2024-02-08 パシフィック・ノースウェスト国立研究所(PNNL)
<関連情報>
- https://www.pnnl.gov/news-media/emsl-user-project-leads-key-molecular-culprit-active-covid-19
- https://www.pnas.org/doi/10.1073/pnas.2300644120
ウイルスの死後の世界:SARS-CoV-2は免疫模倣ペプチドのリザーバーであり、炎症性超分子複合体に再集合する Viral afterlife: SARS-CoV-2 as a reservoir of immunomimetic peptides that reassemble into proinflammatory supramolecular complexes
Yue Zhang, Vanthana Bharathi, Tatsuya Dokoshi, +31, and Gerard C. L. Wong
Proceedings of the National Academy of Sciences Published:February 2, 2024
DOI:https://doi.org/10.1073/pnas.2300644120
Significance
At present, there are no criteria to evaluate whether a coronavirus can cause pandemics with severe inflammation or just common colds. We provide a possible answer by considering the virus not only as an infectious agent but as a reservoir of replicated peptide motifs that are not themselves pathogen associated molecular patterns (PAMPs) that specifically bind to pattern recognition receptors but are nevertheless capable of drastic immune amplification via self-assembly with PAMPs. We show evidence that viral peptide fragments from SARS-CoV-2 but not harmless coronavirus homologs can “reassemble” with dsRNA into a form of proinflammatory nanocrystalline condensed matter, resulting in cooperative, multivalent immune recognition and grossly amplified inflammatory responses.
Abstract
It is unclear how severe acute respiratory syndrome coronavirus 2 (SARS-CoV-2) infection leads to the strong but ineffective inflammatory response that characterizes severe Coronavirus disease 2019 (COVID-19), with amplified immune activation in diverse cell types, including cells without angiotensin-converting enzyme 2 receptors necessary for infection.
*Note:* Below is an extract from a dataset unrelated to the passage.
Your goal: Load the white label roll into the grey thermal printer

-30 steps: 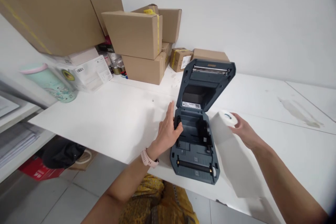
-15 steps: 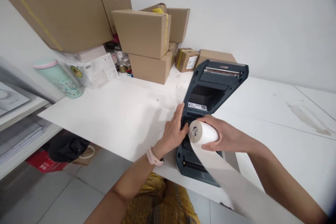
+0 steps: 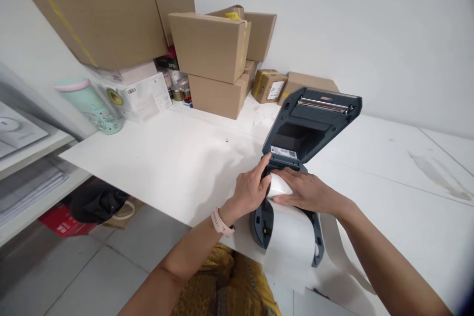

Proteolytic degradation of SARS-CoV-2 virions is a milestone in host viral clearance, but the impact of remnant viral peptide fragments from high viral loads is not known. Here, we examine the inflammatory capacity of fragmented viral components from the perspective of supramolecular self-organization in the infected host environment. Interestingly, a machine learning analysis to SARS-CoV-2 proteome reveals sequence motifs that mimic host antimicrobial peptides (xenoAMPs), especially highly cationic human cathelicidin LL-37 capable of augmenting inflammation. Such xenoAMPs are strongly enriched in SARS-CoV-2 relative to low-pathogenicity coronaviruses. Moreover, xenoAMPs from SARS-CoV-2 but not low-pathogenicity homologs assemble double-stranded RNA (dsRNA) into nanocrystalline complexes with lattice constants commensurate with the steric size of Toll-like receptor (TLR)-3 and therefore capable of multivalent binding. Such complexes amplify cytokine secretion in diverse uninfected cell types in culture (epithelial cells, endothelial cells, keratinocytes, monocytes, and macrophages), similar to cathelicidin’s role in rheumatoid arthritis and lupus. The induced transcriptome matches well with the global gene expression pattern in COVID-19, despite using <0.3% of the viral proteome. Delivery of these complexes to uninfected mice boosts plasma interleukin-6 and CXCL1 levels as observed in COVID-19 patients.